_What to do_: Below are records. Count every line containing the word "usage" and give the number alone.

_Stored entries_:

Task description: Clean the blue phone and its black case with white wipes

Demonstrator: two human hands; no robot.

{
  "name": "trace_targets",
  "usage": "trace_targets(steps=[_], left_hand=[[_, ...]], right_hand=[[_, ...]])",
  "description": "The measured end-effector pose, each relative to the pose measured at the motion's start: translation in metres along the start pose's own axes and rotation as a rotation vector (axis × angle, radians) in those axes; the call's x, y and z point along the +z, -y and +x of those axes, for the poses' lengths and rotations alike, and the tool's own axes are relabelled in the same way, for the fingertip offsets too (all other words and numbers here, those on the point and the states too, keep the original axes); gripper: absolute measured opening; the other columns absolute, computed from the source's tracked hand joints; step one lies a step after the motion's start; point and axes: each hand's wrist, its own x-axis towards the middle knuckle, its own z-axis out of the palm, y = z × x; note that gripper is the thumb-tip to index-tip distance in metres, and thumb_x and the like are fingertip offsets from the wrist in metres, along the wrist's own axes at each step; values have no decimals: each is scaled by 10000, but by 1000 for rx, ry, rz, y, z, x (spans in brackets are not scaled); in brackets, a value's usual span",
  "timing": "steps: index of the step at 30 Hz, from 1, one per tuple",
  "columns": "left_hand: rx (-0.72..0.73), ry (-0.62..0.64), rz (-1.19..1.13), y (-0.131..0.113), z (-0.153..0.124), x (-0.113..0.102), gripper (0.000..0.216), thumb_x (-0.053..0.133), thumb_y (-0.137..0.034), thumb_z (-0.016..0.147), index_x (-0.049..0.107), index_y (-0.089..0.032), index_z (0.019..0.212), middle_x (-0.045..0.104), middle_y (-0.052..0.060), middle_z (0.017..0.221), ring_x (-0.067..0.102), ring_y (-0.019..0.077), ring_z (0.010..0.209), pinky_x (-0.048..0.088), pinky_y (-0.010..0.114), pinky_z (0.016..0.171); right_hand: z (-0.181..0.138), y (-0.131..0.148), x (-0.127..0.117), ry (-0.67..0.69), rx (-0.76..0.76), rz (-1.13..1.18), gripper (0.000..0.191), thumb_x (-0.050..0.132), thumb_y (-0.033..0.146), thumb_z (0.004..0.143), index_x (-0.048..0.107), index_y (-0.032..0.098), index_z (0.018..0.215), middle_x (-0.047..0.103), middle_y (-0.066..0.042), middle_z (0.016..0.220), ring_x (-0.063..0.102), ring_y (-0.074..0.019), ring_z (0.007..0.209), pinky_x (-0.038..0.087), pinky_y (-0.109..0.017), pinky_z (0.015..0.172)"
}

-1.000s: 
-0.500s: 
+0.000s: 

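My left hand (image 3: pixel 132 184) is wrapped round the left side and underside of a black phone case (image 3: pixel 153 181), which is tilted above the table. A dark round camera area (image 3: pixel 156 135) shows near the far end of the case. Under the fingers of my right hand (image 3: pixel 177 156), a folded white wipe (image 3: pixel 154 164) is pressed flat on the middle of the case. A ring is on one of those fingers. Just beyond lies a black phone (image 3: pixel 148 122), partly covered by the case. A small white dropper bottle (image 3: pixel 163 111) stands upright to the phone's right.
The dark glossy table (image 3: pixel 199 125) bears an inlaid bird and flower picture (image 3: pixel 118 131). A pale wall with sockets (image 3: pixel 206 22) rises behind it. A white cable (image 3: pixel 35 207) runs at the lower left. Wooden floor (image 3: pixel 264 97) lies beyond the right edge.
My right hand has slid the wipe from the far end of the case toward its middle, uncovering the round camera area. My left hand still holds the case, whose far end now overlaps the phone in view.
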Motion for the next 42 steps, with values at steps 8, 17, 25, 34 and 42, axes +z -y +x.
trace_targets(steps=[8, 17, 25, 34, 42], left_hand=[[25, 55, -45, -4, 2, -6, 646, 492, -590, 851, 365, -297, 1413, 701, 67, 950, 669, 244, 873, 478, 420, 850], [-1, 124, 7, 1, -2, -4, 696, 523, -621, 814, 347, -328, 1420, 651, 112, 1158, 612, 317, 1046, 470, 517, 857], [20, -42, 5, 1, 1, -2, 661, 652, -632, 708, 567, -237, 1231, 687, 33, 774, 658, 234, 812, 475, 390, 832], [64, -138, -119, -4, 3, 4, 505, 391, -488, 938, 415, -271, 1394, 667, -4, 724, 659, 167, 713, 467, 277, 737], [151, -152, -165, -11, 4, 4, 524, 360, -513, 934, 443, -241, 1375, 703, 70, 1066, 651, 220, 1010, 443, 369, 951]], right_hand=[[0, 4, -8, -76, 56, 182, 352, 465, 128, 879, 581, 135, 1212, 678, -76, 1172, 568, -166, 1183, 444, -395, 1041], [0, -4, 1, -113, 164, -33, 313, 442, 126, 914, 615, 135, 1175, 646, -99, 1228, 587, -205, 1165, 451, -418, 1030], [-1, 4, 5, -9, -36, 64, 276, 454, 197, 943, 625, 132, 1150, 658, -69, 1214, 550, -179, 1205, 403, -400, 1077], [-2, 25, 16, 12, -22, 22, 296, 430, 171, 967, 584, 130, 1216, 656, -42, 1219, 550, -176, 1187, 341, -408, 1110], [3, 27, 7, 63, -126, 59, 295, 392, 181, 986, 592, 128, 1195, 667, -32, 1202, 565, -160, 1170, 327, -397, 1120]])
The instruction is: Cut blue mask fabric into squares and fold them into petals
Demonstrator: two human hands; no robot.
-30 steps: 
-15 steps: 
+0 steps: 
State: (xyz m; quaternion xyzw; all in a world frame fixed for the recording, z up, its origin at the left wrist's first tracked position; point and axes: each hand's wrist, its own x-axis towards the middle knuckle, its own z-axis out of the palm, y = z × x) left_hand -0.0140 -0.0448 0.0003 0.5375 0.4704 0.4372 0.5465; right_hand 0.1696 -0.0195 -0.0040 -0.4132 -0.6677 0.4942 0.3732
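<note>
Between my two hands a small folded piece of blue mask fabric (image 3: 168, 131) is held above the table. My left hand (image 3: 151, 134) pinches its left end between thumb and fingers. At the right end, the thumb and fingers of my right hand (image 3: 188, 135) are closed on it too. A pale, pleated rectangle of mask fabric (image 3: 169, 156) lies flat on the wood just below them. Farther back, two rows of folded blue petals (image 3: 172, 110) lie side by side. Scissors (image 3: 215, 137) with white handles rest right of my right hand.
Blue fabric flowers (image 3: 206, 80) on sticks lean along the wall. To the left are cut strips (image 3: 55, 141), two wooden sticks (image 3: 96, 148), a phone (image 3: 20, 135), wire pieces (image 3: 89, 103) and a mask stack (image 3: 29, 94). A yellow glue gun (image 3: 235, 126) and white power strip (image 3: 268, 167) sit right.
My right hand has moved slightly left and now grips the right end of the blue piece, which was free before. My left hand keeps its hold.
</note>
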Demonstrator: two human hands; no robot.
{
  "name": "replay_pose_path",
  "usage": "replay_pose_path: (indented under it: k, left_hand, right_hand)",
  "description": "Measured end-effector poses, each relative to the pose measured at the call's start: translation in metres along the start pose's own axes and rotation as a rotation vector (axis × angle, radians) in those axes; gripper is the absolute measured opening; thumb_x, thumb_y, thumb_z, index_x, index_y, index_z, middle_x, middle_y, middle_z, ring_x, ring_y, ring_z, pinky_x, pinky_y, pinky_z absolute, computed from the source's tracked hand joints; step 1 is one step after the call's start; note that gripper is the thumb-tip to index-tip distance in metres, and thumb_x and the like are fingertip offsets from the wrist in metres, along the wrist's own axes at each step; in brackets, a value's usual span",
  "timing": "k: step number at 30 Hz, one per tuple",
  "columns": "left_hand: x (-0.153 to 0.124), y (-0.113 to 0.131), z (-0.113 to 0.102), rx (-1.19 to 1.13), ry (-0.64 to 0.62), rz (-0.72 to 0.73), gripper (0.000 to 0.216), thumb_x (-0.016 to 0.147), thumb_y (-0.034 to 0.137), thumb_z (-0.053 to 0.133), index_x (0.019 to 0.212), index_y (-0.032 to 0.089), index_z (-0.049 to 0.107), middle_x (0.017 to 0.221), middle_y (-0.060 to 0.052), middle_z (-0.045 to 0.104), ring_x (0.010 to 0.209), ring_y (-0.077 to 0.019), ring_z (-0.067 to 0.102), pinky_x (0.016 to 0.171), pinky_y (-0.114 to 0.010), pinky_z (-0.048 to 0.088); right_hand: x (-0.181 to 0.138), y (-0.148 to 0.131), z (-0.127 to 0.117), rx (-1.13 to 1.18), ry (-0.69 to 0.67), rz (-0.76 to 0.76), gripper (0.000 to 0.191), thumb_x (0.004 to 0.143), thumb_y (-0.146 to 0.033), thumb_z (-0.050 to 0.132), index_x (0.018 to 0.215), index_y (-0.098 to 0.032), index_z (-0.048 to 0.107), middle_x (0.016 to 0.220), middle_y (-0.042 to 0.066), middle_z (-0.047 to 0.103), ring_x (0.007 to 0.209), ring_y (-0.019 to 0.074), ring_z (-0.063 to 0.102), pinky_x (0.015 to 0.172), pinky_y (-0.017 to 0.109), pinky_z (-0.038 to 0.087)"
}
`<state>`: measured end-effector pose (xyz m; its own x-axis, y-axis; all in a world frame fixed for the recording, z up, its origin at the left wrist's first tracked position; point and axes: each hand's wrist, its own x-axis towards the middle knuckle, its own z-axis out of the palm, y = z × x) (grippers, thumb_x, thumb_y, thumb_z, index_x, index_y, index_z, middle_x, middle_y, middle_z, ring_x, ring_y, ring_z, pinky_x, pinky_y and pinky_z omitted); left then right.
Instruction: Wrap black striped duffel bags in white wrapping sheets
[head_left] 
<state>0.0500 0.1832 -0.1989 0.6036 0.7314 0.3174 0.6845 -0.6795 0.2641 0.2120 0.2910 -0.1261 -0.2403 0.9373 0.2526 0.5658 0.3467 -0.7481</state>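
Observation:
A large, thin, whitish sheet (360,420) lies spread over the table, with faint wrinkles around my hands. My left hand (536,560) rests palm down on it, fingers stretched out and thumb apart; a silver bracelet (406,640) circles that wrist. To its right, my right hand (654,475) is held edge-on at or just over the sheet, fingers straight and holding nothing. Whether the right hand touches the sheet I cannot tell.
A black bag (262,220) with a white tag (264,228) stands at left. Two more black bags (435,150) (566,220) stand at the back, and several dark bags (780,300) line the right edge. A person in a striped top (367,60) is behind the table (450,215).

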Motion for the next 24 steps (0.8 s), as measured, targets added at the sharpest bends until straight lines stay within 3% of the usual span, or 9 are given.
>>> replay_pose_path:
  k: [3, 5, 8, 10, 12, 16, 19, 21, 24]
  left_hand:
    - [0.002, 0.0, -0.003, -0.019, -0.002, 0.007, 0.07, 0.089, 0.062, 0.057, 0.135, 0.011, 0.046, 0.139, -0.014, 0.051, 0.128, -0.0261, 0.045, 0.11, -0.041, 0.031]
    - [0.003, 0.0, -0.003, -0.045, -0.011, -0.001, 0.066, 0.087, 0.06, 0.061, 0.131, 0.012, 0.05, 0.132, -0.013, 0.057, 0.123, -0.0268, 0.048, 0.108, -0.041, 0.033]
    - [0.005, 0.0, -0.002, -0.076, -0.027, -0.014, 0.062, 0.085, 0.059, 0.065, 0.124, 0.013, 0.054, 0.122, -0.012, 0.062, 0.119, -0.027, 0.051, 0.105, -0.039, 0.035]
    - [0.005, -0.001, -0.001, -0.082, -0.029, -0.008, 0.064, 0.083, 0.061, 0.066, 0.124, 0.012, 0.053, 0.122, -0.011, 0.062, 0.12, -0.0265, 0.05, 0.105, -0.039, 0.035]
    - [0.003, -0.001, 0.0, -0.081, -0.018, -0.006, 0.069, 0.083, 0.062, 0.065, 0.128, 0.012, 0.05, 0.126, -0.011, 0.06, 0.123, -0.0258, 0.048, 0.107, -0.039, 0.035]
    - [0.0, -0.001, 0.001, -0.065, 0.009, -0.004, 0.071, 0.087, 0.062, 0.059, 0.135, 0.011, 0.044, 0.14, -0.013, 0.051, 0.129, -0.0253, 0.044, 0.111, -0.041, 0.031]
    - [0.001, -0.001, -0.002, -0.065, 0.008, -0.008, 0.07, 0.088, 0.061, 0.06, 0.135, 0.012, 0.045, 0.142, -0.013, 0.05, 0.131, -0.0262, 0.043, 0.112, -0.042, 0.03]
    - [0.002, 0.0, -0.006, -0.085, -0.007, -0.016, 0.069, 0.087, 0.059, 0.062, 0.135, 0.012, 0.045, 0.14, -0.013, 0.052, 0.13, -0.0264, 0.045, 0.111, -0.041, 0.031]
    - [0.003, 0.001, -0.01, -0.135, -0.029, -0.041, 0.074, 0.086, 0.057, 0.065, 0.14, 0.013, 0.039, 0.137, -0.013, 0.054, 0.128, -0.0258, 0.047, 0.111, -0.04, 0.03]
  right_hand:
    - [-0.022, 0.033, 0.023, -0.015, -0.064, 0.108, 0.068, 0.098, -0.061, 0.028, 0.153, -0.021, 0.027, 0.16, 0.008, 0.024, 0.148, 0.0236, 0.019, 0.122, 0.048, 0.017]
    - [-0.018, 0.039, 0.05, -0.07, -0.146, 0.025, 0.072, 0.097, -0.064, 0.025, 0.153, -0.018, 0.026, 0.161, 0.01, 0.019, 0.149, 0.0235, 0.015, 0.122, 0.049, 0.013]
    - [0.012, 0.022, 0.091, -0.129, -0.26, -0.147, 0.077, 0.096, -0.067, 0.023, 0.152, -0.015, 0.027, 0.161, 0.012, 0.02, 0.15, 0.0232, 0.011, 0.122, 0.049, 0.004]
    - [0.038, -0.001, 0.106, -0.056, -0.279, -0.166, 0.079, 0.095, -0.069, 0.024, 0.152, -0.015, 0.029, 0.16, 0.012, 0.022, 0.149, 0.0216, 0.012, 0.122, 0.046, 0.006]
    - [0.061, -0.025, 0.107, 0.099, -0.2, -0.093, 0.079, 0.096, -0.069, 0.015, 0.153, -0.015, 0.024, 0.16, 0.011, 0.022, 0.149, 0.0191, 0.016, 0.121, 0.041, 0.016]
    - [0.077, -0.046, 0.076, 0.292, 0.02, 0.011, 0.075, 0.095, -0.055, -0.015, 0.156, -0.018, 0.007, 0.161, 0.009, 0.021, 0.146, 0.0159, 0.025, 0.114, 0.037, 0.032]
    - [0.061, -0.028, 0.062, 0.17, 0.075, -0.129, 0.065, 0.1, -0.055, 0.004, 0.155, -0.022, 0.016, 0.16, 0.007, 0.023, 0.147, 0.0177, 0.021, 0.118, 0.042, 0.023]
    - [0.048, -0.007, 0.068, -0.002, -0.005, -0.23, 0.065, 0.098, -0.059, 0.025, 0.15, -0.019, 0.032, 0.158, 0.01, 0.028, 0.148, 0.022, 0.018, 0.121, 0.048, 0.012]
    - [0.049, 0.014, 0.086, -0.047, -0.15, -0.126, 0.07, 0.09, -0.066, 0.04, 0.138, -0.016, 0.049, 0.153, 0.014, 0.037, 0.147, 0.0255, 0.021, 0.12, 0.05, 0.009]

_Reply to the task_: 2